→ Exercise brief
The data is to be repeated exactly, with the images removed.
►
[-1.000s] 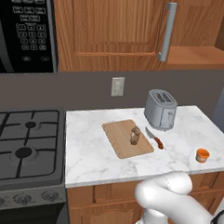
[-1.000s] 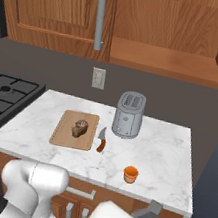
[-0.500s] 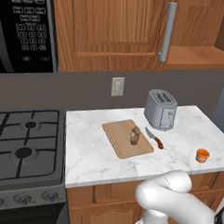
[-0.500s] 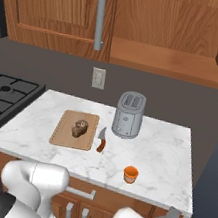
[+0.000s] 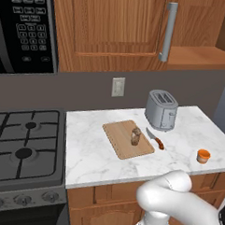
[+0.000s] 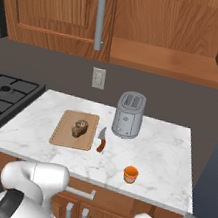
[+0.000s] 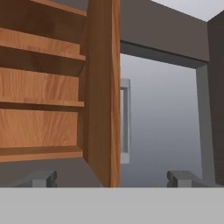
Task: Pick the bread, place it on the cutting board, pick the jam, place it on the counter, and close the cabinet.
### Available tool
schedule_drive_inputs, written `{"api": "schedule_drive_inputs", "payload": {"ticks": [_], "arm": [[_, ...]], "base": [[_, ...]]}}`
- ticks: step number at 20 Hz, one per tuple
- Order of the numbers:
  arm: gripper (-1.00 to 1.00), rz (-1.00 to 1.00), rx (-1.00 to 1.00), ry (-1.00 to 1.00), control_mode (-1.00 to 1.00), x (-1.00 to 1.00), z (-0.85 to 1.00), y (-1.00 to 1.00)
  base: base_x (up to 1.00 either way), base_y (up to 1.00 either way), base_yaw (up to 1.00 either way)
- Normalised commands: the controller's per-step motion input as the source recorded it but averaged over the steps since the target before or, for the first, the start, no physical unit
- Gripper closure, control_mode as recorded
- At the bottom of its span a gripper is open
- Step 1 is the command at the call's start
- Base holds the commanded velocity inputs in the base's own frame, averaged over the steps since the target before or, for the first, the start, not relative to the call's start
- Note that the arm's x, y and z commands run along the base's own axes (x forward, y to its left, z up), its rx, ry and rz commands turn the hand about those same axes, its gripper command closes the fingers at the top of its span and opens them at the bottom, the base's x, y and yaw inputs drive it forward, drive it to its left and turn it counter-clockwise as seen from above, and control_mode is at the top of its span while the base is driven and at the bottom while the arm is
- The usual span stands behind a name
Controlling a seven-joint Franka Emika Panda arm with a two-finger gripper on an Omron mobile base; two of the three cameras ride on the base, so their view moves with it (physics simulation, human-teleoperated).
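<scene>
Bread point(image 5: 135, 136), dark-brown speckled chunk upright on tan cutting board point(image 5: 122, 144); hand point(image 7: 113, 178) spread wide, empty.

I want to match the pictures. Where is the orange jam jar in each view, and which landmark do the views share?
Left base view: the jam stands on the counter at the right, near the front edge.
Right base view: the jam stands right of centre, in front of the toaster.
Hand view: open cabinet shelves and the edge of a door; no jar here.
Shared landmark of the base views: the toaster, behind the jar.
</scene>
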Motion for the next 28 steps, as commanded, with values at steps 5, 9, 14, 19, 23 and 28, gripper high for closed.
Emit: {"api": "schedule_drive_inputs", "payload": {"ticks": [5,9,14,19,23,28], "arm": [[-1.0,0.0,0.0,0.0,-1.0,-0.01,0.0,-0.13],[-1.0,0.0,0.0,0.0,-1.0,0.0,0.0,-0.13],[-1.0,0.0,0.0,0.0,-1.0,0.0,0.0,-0.13],[-1.0,0.0,0.0,0.0,-1.0,0.0,0.0,-0.13],[-1.0,0.0,0.0,0.0,-1.0,0.0,0.0,-0.14],[-1.0,0.0,0.0,0.0,-1.0,0.0,0.0,-0.15]], "base": [[0.0,0.0,0.0],[0.0,0.0,0.0],[0.0,0.0,0.0],[0.0,0.0,0.0],[0.0,0.0,0.0],[0.0,0.0,0.0]]}}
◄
→ Response for this exercise
[-1.000s] 
[-1.000s] 
[-0.500s] 
[-0.500s] 
[+0.000s] 
[+0.000s] 
[+0.000s] 
Task: Pick the bread, place it on the cutting board, pick the jam, place it on the counter, and close the cabinet.
### Available tool
schedule_drive_inputs, written `{"api": "schedule_drive_inputs", "payload": {"ticks": [_], "arm": [[_, ...]], "base": [[_, ...]]}}`
- ticks: step number at 20 Hz, one per tuple
- Order of the numbers:
  arm: gripper (-1.00 to 1.00), rz (-1.00 to 1.00), rx (-1.00 to 1.00), ry (-1.00 to 1.00), control_mode (-1.00 to 1.00), x (-1.00 to 1.00), z (-0.85 to 1.00), y (-1.00 to 1.00)
  base: base_x (up to 1.00 either way), base_y (up to 1.00 either way), base_yaw (up to 1.00 either way)
- Normalised commands: the controller's per-step motion input as the source recorded it but averaged over the steps since the target before or, for the first, the start, no physical unit
- Gripper closure, control_mode as recorded
- At the bottom of its span a gripper is open
- Step 1 is the command at the call's start
- Base holds the commanded velocity inputs in the base's own frame, averaged over the steps since the target before or, for the first, the start, not relative to the call's start
- Note that the arm's x, y and z commands run along the base's own axes (x forward, y to its left, z up), its rx, ry and rz commands turn the hand about those same axes, its gripper command closes the fingers at the top of its span and opens them at the bottom, the base's x, y and yaw inputs drive it forward, drive it to its left and turn it counter-clockwise as seen from above, and control_mode is at the top of its span while the base is driven and at the bottom while the arm is
- The usual span stands behind a name
Controlling a seven-joint Franka Emika Panda arm with a two-finger gripper on an Omron mobile base; two of the three cameras ride on the base, so their view moves with it (physics simulation, human-teleoperated).
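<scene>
Bread point(image 5: 135, 136), dark-brown speckled chunk upright on tan cutting board point(image 5: 122, 144); hand point(image 7: 113, 178) spread wide, empty.

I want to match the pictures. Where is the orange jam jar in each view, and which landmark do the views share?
Left base view: the jam stands on the counter at the right, near the front edge.
Right base view: the jam stands right of centre, in front of the toaster.
Hand view: open cabinet shelves and the edge of a door; no jar here.
Shared landmark of the base views: the toaster, behind the jar.
</scene>
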Motion for the next 28 steps, as commanded, with values at steps 5, 9, 14, 19, 23 and 28, gripper high for closed.
Emit: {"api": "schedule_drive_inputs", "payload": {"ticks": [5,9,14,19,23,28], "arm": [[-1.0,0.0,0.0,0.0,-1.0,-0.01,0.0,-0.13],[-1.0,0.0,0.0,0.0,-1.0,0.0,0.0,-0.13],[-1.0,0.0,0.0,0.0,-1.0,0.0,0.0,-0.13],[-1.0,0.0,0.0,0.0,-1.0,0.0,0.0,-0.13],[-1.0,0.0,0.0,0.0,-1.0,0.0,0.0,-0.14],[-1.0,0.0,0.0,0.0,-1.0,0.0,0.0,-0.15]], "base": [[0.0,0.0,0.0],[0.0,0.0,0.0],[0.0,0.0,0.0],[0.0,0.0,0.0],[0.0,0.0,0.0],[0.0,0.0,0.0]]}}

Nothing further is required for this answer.